Tuesday, March 9, 2021

Mother Knows Best?: “Now, Voyager” and “Miss Juneteenth”

 In Now, Voyager, Bette Davis is displayed like a rare jewel. Dressed in sleek Orry-Kelly suits, fabulous face-framing hats, and shimmering evening gowns, she radiates sophisticated charm. But when we first meet her in this classic 1942 melodrama, she’s a dowdy spinster, wearing a drab housedress, thick glasses and a frightened look. She’s in this frumpy state because she’s in thrall to her dowager mother, a ferocious old tyrant played by Gladys Cooper. Mrs. Henry Vale, of the Boston Vales, is a wealthy, imperious snob, one who takes pride in the family’s lineage and feels there are few outsiders who can equal it. Daughter Charlotte (Davis’s character) is her late-in-life child, cursed with the obligation to be her mother’s companion and caregiver. For her efforts, she is constantly belittled, made to feel she’ll never measure up to the standards that previous Vales have set.

 Thankfully, a kindly psychiatrist sympathetic to Charlotte’s plight helps spring her from this house of horrors and convinces her of her own worth. She cultivates a sense of style and, on a “recuperative” South American cruise, discovers she’s capable of loving and being loved. Eventually, though, she must return to her mother’s house, where Mama expects her to fit back in to her old life. (There’s a bit of a twist at the ending, but let’s not spoil things.)

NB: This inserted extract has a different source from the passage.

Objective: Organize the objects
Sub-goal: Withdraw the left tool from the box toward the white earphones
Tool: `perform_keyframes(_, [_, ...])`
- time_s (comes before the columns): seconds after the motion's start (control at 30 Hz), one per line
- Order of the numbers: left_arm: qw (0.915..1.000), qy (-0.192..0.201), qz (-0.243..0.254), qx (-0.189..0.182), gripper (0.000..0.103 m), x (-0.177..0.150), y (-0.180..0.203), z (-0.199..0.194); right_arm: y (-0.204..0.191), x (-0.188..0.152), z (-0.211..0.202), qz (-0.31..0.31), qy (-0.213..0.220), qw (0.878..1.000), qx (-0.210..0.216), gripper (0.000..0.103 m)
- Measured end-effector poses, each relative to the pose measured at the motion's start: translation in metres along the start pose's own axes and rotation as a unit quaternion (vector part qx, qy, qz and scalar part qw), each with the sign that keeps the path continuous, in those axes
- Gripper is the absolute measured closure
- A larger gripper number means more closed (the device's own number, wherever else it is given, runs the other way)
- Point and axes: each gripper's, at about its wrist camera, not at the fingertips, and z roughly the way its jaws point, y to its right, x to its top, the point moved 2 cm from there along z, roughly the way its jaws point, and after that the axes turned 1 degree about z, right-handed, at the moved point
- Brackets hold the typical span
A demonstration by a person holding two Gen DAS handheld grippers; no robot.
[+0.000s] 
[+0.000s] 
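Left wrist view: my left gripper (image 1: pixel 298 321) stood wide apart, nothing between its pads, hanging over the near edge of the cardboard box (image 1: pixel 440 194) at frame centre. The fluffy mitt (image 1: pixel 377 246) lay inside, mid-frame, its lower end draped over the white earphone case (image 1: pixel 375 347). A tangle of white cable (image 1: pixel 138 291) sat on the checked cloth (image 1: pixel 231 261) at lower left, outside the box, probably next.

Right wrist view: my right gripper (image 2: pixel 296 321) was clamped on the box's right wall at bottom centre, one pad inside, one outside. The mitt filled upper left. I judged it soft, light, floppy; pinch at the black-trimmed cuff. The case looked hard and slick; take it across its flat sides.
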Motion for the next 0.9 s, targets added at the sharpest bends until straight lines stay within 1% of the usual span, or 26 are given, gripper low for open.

 I thought of Now, Voyager after having watched the 2020 Sundance hit, Miss Juneteenth. At first glance, the two flicks couldn’t be more different. Though Now, Voyager is set among Boston Brahmins, Miss Juneteenth takes place in a suburb of Fort Worth, Texas, where young African American girls vie to win the title of Miss Juneteenth, an honor that comes with a college scholarship and a full load of expectations. Turquoise Jones won the pageant in 2004, on the strength of her natural beauty, her smarts, and a dramatic reading of Maya Angelou’s poem, “Phenomenal Women.” Now she wants her daughter, 15-year-old Kai, to follow in her footsteps, even to the extent of reciting the very same inspirational poem. Kai, needless to say, is not exactly enthused. Both films, then, depict mothers pressuring their daughters to live up to their expectations, and to accept maternal standards as their own.

 Big difference, though: Miss Juneteenth is far less about a daughter’s muted rebellion than about why Mama is so desperate to lay down the law. Yes, Turquoise won that competition in 2004, but she has not gone on to the worldly success that the judges had predicted for her. Her future was derailed by love, and by an early-arriving baby. No, as a single parent, she works two jobs, as the manager of a local bar and as the cosmetician making up stiffs at the local black mortuary, so that her daughter can have a bright future of her own. Given her thwarted expectations, it’s no surprise that Turquoise dreams of better for Kai. Her determination that her little girl succeed at all cost, though, threatens to derail what has always been a close mother/daughter bond.

 In the Disney Princess version of this story, Kai would certainly be crowned Miss Juneteenth. (The title refers to the historic day -- June 19, 1865 – when news of Lincoln’s 1863 Emancipation Proclamation finally reached the state of Texas.) In this appealing indie, Kai makes her mother proud while essentially striking out on her own. But the movie belongs to Turquoise who, in its final moments, is finally on track to finding her own adult success. She’s not exactly the glamorous Bette Davis, but she too is reaching for the stars.